For many, being locked away in prison means a feeling of control, a measured environment where you at least know the dangers you face.
Inside, it's only the prison you fear, not the wrath of God.
Inside, it's only the prison you fear, not the wrath of God.
Trustee by Liam Sweeny
The lights went out this morning. Those emergency hall lights are out too, so I know one thing – the generator blew. Can’t say I’m surprised. It was a damn hurricane. But people are talkin’ through the pipes, shouting across the cell-block. Can’t hear shit but that the water’s coming up outside, hard. The levee must have topped. Maybe they all did.
I’m not shoutin’, though. I spent five years as a trustee in Angola. Took me two years to build up that kind of trust. Now I’m lookin’ at a fresh five year bid for pocketing ten large from a Bourbon Street bar, a neon rum-slushie joint for brats who couldn’t handle a real drink.
But I got a situation here. I’m on the ground level. I’m starting to see a thin pool coating the floor. There’s a small line of inmates chained to each other coming down from the upper blocks, and I’m thinkin’, what about me? I know these guards. I’m nice to them, ask them how their families are doing. I know there ain’t trustees in county jail, but damned if I shouldn’t be in that first wave.
I see Deputy Casmrack walking down. He’s the sergeant in charge of the block. I call him Sarge.
“Sarge,” I say through the bars, “am I getting’ out of here?”
“I won’t let you drown in here, Henri. You’ll have a chance. I’ll be back,” he says. Then he takes off to follow the line.
Something’s weird. His eyes were impassioned. Now I like the guy and so on, but that look, impassioned, we ain’t like that. I don’t go that way. But the water’s climbing to the tops of my sneakers. I’ll go that way if it gets me the fuck out of here.
On and on they go. So now I’m really thinking what the fuck? Then Sarge comes back. He’s got the keys out. Thank you, sweet Cajun Jesus!
He holds up his key ring. I’m lookin’ at the fat silver one that pops open my cage.
“Don’t have much time,” he says. “Here’s what’s gonna happen.” He’s scratching his legs, his pants soaked and slick.

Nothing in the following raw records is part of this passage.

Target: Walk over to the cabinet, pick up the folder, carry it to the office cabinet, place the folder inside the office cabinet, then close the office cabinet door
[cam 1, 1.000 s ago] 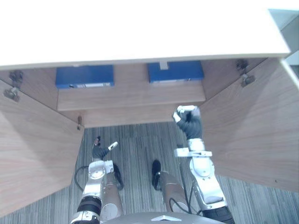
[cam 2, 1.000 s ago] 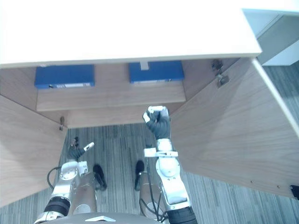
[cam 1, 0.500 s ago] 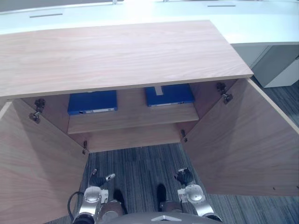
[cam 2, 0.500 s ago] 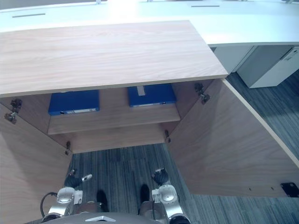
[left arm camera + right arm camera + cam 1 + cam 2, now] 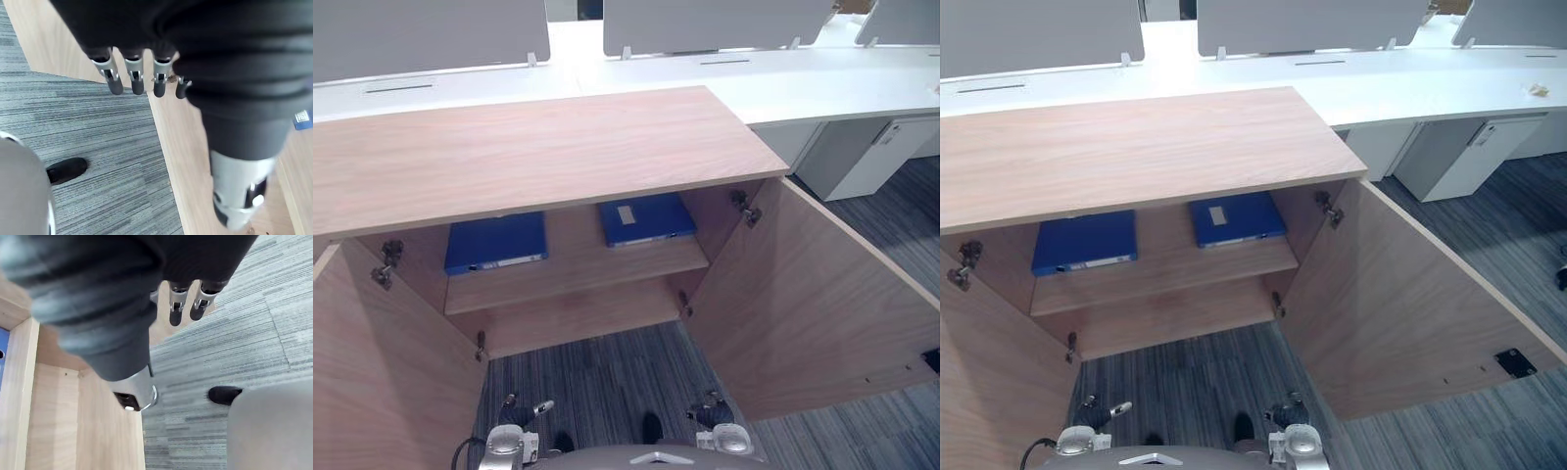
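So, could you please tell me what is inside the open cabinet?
On its shelf lie a left blue folder and a right blue folder with a pale label. The cabinet top hides their far ends.

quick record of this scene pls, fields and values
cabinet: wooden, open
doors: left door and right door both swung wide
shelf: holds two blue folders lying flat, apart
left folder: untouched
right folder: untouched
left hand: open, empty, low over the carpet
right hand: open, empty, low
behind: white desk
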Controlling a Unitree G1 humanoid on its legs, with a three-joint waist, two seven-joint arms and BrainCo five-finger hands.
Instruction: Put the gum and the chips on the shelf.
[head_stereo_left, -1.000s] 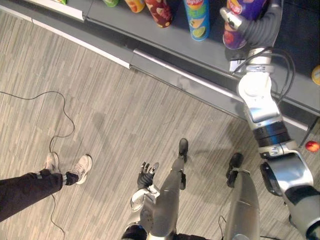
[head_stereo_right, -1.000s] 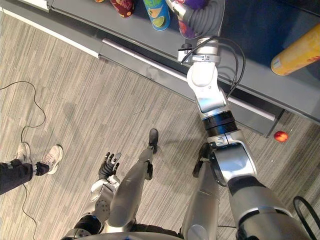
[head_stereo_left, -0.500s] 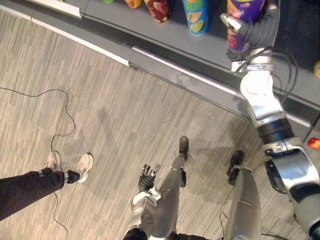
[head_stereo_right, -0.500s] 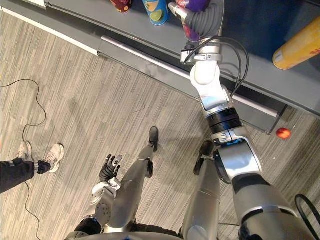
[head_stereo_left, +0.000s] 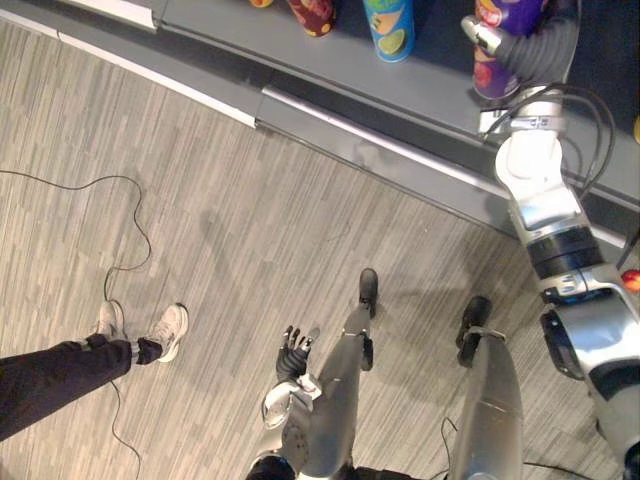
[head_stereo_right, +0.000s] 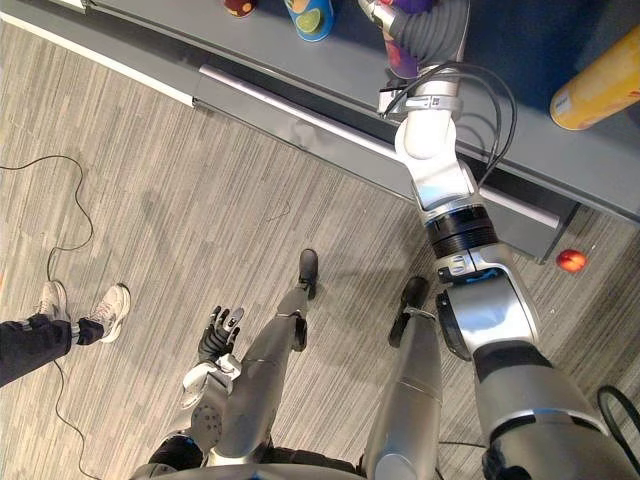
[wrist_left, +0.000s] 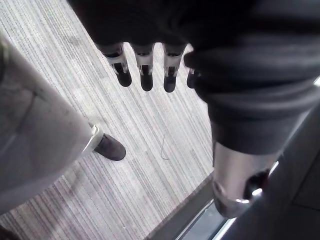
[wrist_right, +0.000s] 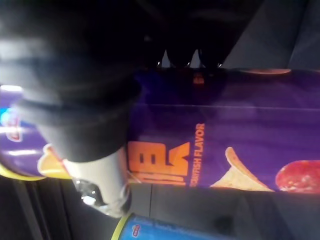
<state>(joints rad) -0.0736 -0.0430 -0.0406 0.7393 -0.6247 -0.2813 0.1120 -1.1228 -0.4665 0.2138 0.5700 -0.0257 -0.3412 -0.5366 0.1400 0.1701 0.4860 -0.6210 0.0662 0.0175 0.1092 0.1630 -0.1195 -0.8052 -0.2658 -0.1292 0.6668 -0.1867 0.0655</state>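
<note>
- Looks like the chips half of the job; the right hand (head_stereo_left: 530, 48) is up at the shelf (head_stereo_left: 300, 55), fingers and thumb wrapped tight round the purple chips can (wrist_right: 225, 125)
- the can's upright near the shelf's front edge, next along from a blue can (head_stereo_left: 390, 25); can't tell if its base is actually down
- next move, I reckon: seat it flat, then let go without tipping it
- left hand (head_stereo_left: 293, 352) hangs low, fingers straight, holding nothing

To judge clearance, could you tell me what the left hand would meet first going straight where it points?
Most likely the floor: the left hand points at bare boards with nothing between, though depth is unclear.
</note>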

“The city’s fucked,” he says. “A fuckin’ war zone. Levees breached, that’s talk, but everything’s down. Cell towers, TV, internet… Can’t find out anything but what the next guy says.”
“Wait, how do I get out?” I say. “You lettin’ me out?”
He shakes the keychain. “Like I was saying, it’s a war zone. We took the small-time people. We probably can’t hold onto them out there.”
“You’re not letting me go too?”
“The small silver key, see it?” he says. “That one unlocks the warden’s office. There’s a shotgun, over-and-under and boxes of shells in the vault. That’s the little gold key. We left some inmates. You gotta do us a favor. You were a trustee once.” The water was creeping along the bottom of my shins.
“The worst of the worst are in the dining hall,” he says. “Rapists, child killers, pure predators. We can’t take chances.”
The way he’s talkin’, I’m starting to think he’s out his lovin’ mind. “You want me to kill ‘em? How? You gonna let me out?”
Sarge looked down the block, the way that leads out.
“I gotta go,” he says, and he drops the key ring right in front of my cell. I watch it disappear into the murk. “Just make it to the second level. We’re locking the doors from the outside.”
“Wait, that’s it?”
“You’ll be the only one with a shotgun.” Sarge wiped his brow.
“Good luck,” he says as he’s heading for the drowning city. I sink down on my knees fishing for the key ring. It’s like shit water, smells even worse. The water’s near my kisser when my hand finds the ring and I pull it into the cell. Unlocking the door turns out to be harder when you’re doing it from the inside.
I hear pounding on the dining hall doors upstairs as I finally get the damn thing open. The scum soup is up to my jewels, and I slosh water for the warden’s office, hoping Cajun Jesus will bless me with good aim.